Droogte is niet te voorkomen. Echter, door in te zetten op verbetering van het waterbeheer, de verdere ontwikkeling van de geïrrigeerde akkerbouw en maatregelen om de veerkracht van veehouders te verbeteren hoopt Nederland de kwetsbaarheid voor onregelmatige en onevenredig verdeelde regen waarmee Mali steeds vaker te kampen heeft, te mitigeren.
Ook het «Office du Niger» had door het uitblijven van regen in het gebied waar de Nigerrivier ontspringt in 2011 een 30 à 40% lagere oogst; door volledig gecontroleerde irrigatie wordt echter nog altijd veel voedsel geproduceerd. Daarnaast is er steeds meer aandacht voor sustainable land use planningmet de beschikbare hoeveelheid water als criterium voor de keuze van gewassen en productiesystemen.
De huidige omstandigheden gaan de veerkracht van de bevolking te boven, mede omdat deze de vorige droogteperiode nog niet te boven was.
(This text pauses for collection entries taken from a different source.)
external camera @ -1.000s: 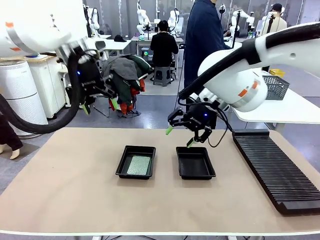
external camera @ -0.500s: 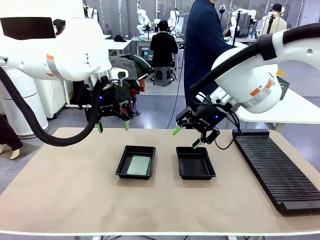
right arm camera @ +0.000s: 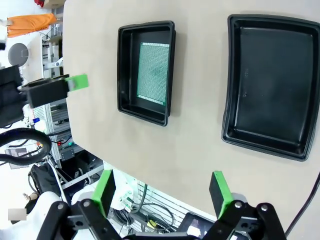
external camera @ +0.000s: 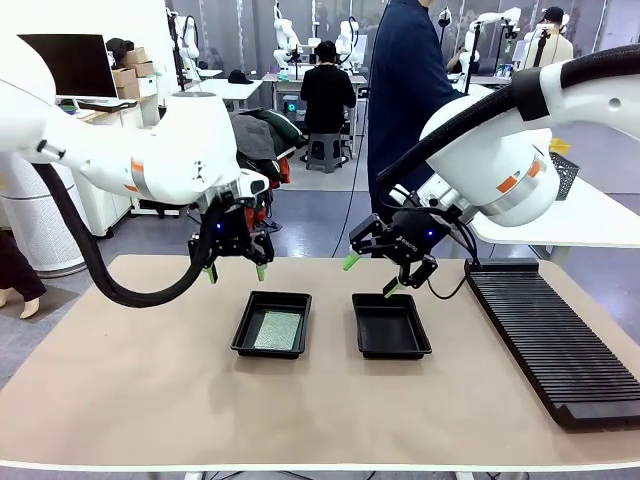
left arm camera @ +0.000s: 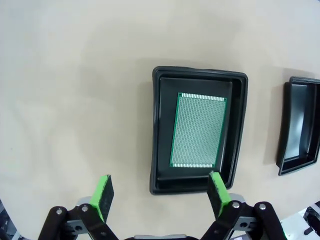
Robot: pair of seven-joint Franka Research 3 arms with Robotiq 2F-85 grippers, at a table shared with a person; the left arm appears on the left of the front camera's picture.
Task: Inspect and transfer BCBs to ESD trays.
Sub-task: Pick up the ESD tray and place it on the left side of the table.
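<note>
Left tool [external camera: 236, 272], wide, has swung in by the loaded tray [external camera: 243, 331]; right tool [external camera: 370, 275], wide, hangs near the empty tray [external camera: 357, 331]; BCB [external camera: 278, 330] pickup seems next.

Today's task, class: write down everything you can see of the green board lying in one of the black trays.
The board is a thin, flat, pale grey-green rectangle, its surface covered by a fine, regular grid of dots. It looks like rigid perforated circuit-board material, whole and unbent. It lies flat on the floor of the black tray on the robot's left, lengthwise along it, with bare floor showing on every side. Only the tray touches it.
</note>
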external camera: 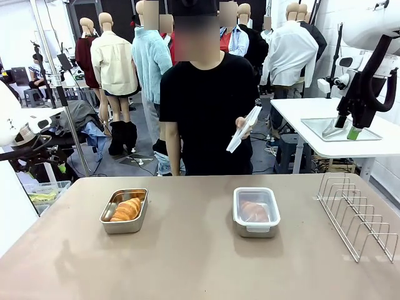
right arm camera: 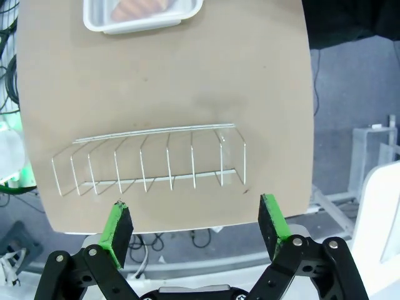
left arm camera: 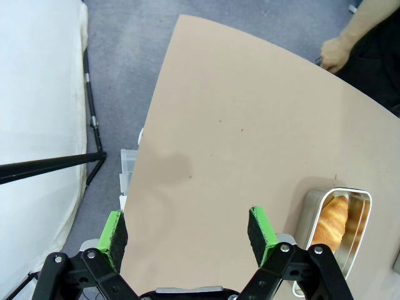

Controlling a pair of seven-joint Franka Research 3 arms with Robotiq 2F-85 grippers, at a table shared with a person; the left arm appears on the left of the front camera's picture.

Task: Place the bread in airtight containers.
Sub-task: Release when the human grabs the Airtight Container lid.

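Left gripper (left arm camera: 187, 234) hanging over table, fingers spread, empty; open tin (left arm camera: 331, 225) with croissant (left arm camera: 330, 219) sitting beyond right fingertip, unlidded. Right gripper (right arm camera: 195, 228) spread, empty, wire rack (right arm camera: 150, 159) just ahead, lidded tin (right arm camera: 142, 15) farther ahead. Person's hand (external camera: 242, 125) holding lid (external camera: 244, 129). Risk: descending fingers striking tin rim, skidding it; lid seating crooked, pinching croissant.

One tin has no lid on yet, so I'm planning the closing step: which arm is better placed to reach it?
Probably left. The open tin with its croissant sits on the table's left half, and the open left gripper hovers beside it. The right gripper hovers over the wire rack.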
Gezien het feit dat OCHA verwacht dat de behoefte aan extra internationale steun zal oplopen tot 1,17 miljard euro en er momenteel ongeveer 470 miljoen euro (600 miljoen dollar) is toegezegd, bent u bereid de huidige extra bijdrage van 4 miljoen te verhogen? Zo nee, waarom niet?
Nederland heeft op 24 mei jl. EUR 0,9 miljoen extra beschikbaar gesteld via de Internationale Federatie van het Rode Kruis en Rode Halve Maan voor de getroffen bevolking van Burkina Faso en Tsjaad. Nederland heeft al eerder in 2012 EUR 2 miljoen aan Niger en EUR 2 miljoen aan Tsjaad bijgedragen. Indirect draagt Nederland daarnaast bij via de ongeoormerkte bijdrage aan het VN noodhulpfonds CERF (EUR 40 miljoen). CERF stelde tot nu toe USD 82 miljoen beschikbaar voor de Sahel. De Europese Commissie draagt EUR 287 miljoen bij om de humanitaire crisis in de Sahel te bestrijden, waarvan EUR 123,5 miljoen naar noodhulp gaat. Het Nederlandse aandeel in de EU-hulp bedraagt 5% oftewel bijna 15 miljoen EUR.
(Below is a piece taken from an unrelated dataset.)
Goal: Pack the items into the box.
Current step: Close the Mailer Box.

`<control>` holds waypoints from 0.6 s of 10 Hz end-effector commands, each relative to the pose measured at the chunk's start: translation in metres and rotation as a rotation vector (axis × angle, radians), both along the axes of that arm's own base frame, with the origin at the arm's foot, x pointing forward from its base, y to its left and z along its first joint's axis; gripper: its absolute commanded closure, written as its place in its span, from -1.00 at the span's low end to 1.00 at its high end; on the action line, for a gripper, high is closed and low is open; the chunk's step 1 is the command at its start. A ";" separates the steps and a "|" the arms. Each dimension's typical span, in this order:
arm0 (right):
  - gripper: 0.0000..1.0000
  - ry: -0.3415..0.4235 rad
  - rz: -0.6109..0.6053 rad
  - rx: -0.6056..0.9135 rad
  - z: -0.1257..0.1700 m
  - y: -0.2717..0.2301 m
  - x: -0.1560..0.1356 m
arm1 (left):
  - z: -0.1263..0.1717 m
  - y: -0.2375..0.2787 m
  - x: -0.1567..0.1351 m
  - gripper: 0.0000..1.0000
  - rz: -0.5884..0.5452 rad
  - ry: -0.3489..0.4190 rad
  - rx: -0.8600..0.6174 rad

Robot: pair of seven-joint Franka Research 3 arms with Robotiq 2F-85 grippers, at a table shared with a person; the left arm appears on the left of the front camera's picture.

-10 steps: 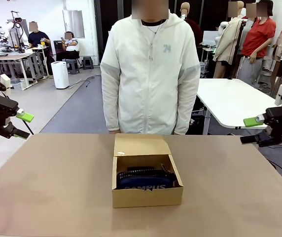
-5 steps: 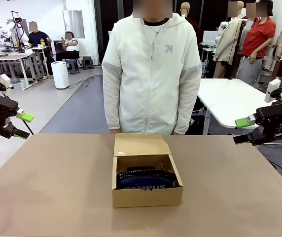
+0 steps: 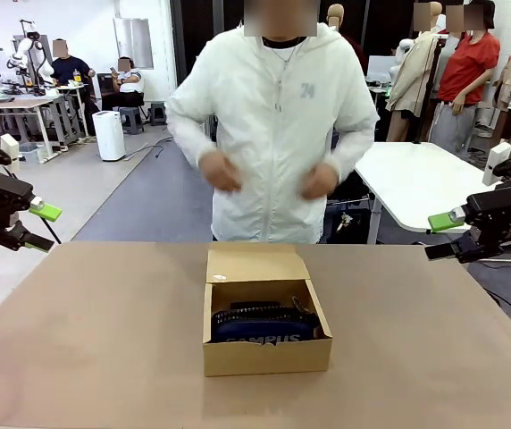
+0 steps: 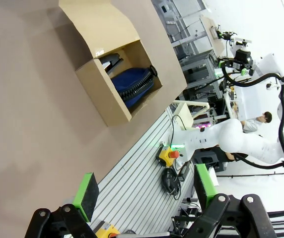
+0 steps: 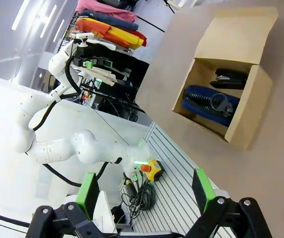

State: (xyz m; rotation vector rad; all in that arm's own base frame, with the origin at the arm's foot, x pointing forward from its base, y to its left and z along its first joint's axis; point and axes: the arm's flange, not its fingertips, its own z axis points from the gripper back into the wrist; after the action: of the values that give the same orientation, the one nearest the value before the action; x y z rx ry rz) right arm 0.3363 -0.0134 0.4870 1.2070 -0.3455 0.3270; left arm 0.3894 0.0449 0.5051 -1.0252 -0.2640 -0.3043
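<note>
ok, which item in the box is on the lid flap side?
The black stapler: it lies in the box beside the lid flap; the navy pouch lies toward the opposite wall.

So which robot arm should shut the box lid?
Probably the right. In the front view the right gripper hangs nearer the box than the left gripper does. Both are open and empty, so it has less way to go to the open lid flap.

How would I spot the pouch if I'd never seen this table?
Look at the brown table, then the open cardboard box in its middle. Inside, against the front wall, lies the pouch: navy with white CAMPUS lettering, unlike the black stapler behind it.
</note>
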 end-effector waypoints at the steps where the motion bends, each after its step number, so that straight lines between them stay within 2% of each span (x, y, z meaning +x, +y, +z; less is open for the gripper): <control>1: -1.00 -0.007 0.013 0.007 0.002 -0.002 0.002 | 0.001 0.003 -0.001 -1.00 -0.015 -0.007 0.001; 6: -1.00 -0.007 0.013 0.007 0.002 -0.002 0.002 | 0.001 0.003 -0.001 -1.00 -0.015 -0.007 0.001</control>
State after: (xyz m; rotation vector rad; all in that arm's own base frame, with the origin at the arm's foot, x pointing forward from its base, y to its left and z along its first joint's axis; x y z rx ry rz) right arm 0.3362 -0.0134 0.4870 1.2075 -0.3450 0.3272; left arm 0.3894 0.0449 0.5051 -1.0252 -0.2640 -0.3043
Daarnaast zal, zodra de VN en de Malinese autoriteiten een formeel noodhulpverzoek uitdoen, welke zeer binnenkort verwacht wordt, worden bekeken of een extra bijdrage aan Mali opportuun is op basis van de behoeften en van de bijdragen van andere donoren. Getracht wordt daar bij te springen waar de noden het hoogst zijn. Ook wordt geprobeerd versnippering te voorkomen.
De humanitaire hulp door de internationale gemeenschap is gaande: de VS hebben USD 284 miljoen bijgedragen, Duitsland USD 22 miljoen en het VK USD 15 miljoen.
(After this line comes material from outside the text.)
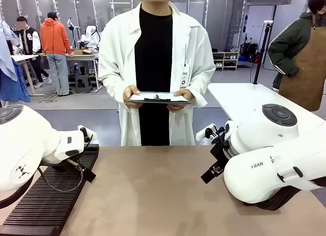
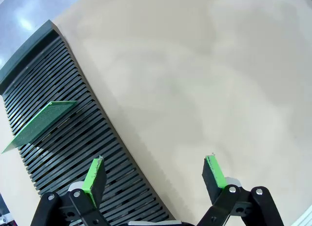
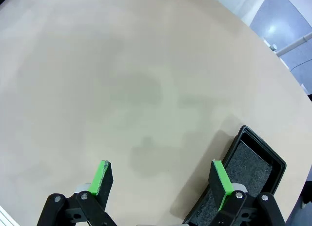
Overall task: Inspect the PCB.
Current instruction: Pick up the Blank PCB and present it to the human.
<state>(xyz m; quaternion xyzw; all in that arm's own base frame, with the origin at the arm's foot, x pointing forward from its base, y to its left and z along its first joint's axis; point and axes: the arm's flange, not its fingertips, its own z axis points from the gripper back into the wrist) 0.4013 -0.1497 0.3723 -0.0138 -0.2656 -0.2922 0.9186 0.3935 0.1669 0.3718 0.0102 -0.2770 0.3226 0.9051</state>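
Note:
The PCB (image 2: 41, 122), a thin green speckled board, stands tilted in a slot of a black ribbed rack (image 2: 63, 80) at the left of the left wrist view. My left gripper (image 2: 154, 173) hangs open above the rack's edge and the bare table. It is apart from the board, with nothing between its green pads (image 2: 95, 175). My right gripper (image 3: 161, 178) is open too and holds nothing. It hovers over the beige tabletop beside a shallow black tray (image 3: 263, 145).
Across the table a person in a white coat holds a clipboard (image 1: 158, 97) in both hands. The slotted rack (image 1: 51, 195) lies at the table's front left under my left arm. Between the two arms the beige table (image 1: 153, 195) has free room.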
Deelt u de overtuiging dat het van belang is om, mede gezien de toenemende frequentie van droogteperiodes en voedselcrises in de regio, meer in te zetten op programma’s voor Disaster Risk Reduction (DRR)?
Ja. De versterkte inzet op DRR komt naar voren in het beleidskader Humanitaire Hulp dat met uw Kamer besproken werd op 28 maart jl. Een van de vier beleidsprioriteiten is de inzet op zelfredzaamheid en veerkracht. Onderdeel hiervan is een versterkte inzet op rampenrisicovermindering (Disaster Risk Reduction). Deze inzet gaat het werk van humanitaire hulp te boven en komt vooral tot uiting in mijn speerpunten water en voedselzekerheid.
Is het waar dat van het budget van 140 miljoen euro voor humanitaire hulp in 2012 dat beschikbaar is buiten de ongeoormerkte bijdragen aan multilaterale instellingen, er 2% beschikbaar is voor DRR? Bent u bereid het percentage te verhogen? Zo nee, waarom niet?
Voor 2012 is geen exact bedrag vastgesteld voor Disaster Risk Reduction (DRR) uitgaven binnen het humanitaire budget. Vooralsnog is EUR 3 miljoen vrijgemaakt voor bijdragen aan de Internationale Strategie voor Disaster Risk Reduction van de VN (UNISDR) en de Global Facility voor Disaster Reduction and Recovery (GFDRR) van de Wereldbank in 2012. UNISDR en GFDRR zijn de twee grootste multilaterale organisaties die zich exclusief richten op DRR. Nederland is van november 2011 tot november 2012 voorzitter van de Consultative Group van GFDRR. Daarnaast wordt binnen lopende noodhulpactiviteiten aandacht besteed aan «preparedness» en transitie, zonder exacte cijfermatige toekenning. Ook via MSFII wordt aandacht besteed aan DRR middels het ondersteunen van het Partnership for Resilience dat ook in Mali actief is.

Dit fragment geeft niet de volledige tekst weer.